_Your objective_: Look below for the line containing "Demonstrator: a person"; from there through the line containing "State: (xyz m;", both lines included, please set down each line exactly and nothing else.

_Input for this task_:
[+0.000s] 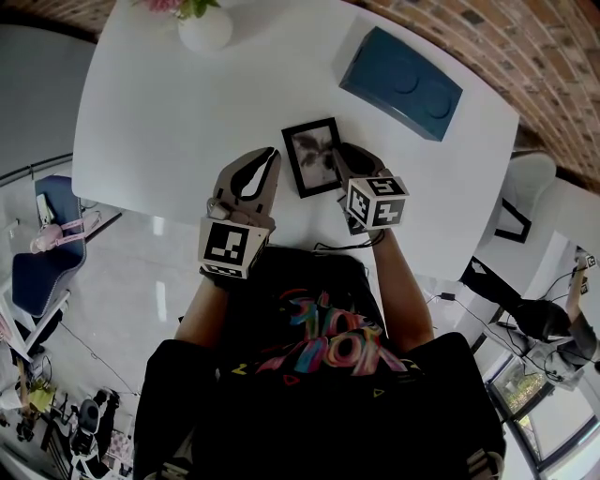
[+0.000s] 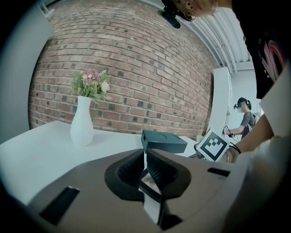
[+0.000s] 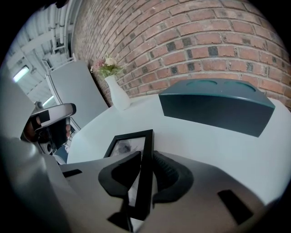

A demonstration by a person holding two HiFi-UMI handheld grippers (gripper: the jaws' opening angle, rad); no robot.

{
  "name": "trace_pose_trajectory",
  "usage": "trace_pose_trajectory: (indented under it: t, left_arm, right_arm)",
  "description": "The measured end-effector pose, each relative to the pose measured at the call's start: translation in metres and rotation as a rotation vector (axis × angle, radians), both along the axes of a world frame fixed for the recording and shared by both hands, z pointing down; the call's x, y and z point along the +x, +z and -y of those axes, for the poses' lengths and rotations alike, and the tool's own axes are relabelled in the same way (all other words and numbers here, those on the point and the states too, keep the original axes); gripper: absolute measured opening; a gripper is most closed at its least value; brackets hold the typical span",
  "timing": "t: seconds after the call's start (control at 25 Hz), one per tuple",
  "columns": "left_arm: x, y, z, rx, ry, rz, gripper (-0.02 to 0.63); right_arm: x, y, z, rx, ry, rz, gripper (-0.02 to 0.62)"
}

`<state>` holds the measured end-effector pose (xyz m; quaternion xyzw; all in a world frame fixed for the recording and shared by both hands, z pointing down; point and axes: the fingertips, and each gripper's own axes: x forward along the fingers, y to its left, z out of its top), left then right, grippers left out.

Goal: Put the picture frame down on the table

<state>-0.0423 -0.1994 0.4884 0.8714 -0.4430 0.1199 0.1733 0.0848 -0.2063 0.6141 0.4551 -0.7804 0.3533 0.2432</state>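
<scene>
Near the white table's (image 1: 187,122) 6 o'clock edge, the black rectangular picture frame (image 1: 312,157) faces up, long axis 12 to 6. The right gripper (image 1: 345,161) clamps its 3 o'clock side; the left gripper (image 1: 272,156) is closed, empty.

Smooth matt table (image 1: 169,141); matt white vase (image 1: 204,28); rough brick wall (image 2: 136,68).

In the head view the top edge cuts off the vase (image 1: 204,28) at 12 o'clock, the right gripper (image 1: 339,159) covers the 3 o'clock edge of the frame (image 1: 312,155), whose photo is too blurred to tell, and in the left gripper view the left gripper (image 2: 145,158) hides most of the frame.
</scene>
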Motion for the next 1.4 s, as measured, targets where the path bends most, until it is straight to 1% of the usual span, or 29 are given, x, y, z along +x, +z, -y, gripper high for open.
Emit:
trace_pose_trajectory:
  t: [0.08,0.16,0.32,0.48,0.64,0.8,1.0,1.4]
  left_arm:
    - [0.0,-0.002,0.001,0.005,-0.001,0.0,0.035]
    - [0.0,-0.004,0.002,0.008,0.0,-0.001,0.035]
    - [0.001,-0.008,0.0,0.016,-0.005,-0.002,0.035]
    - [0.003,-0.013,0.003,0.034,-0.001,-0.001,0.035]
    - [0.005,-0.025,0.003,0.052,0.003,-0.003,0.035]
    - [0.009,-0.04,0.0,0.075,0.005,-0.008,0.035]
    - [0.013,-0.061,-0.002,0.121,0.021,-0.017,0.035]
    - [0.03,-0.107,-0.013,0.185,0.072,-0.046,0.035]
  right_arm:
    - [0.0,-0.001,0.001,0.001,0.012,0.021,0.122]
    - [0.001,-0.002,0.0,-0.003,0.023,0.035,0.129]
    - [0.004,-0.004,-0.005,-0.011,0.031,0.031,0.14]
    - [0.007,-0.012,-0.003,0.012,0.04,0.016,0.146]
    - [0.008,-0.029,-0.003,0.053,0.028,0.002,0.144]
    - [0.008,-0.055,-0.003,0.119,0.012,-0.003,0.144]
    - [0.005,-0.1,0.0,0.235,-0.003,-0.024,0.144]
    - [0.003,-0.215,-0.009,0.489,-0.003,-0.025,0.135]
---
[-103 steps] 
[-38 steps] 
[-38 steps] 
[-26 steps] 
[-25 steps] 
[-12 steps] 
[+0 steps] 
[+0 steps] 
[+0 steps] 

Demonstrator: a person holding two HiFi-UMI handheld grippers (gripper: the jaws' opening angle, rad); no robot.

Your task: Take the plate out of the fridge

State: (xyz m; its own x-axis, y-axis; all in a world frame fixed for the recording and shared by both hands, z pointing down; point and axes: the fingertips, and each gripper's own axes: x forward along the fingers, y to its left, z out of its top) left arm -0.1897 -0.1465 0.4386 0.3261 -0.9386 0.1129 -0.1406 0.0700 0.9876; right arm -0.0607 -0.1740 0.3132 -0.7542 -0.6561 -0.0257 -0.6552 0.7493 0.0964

_Solution to the exercise_:
Demonstrator: a person holding two HiFi-UMI handheld grippers (gripper: the jaws' opening angle, rad); no robot.

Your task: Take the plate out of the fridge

State: (xyz m; its own x-axis, y-axis; all in a world frame fixed for the recording and shared by both hands, z pointing down; point and axes: the fingertips, and each gripper's own axes: x forward along the fingers, y to its left, z out of its top) left arm -0.1897 -0.1465 0.4386 0.3261 -0.9386 0.1129 -0.1406 0.0700 0.9876; right arm -0.0607 -0.1740 0.3132 -0.7542 -0.6561 -0.0257 -0.6552 0.7493 0.0964

The exercise asks for nothing more.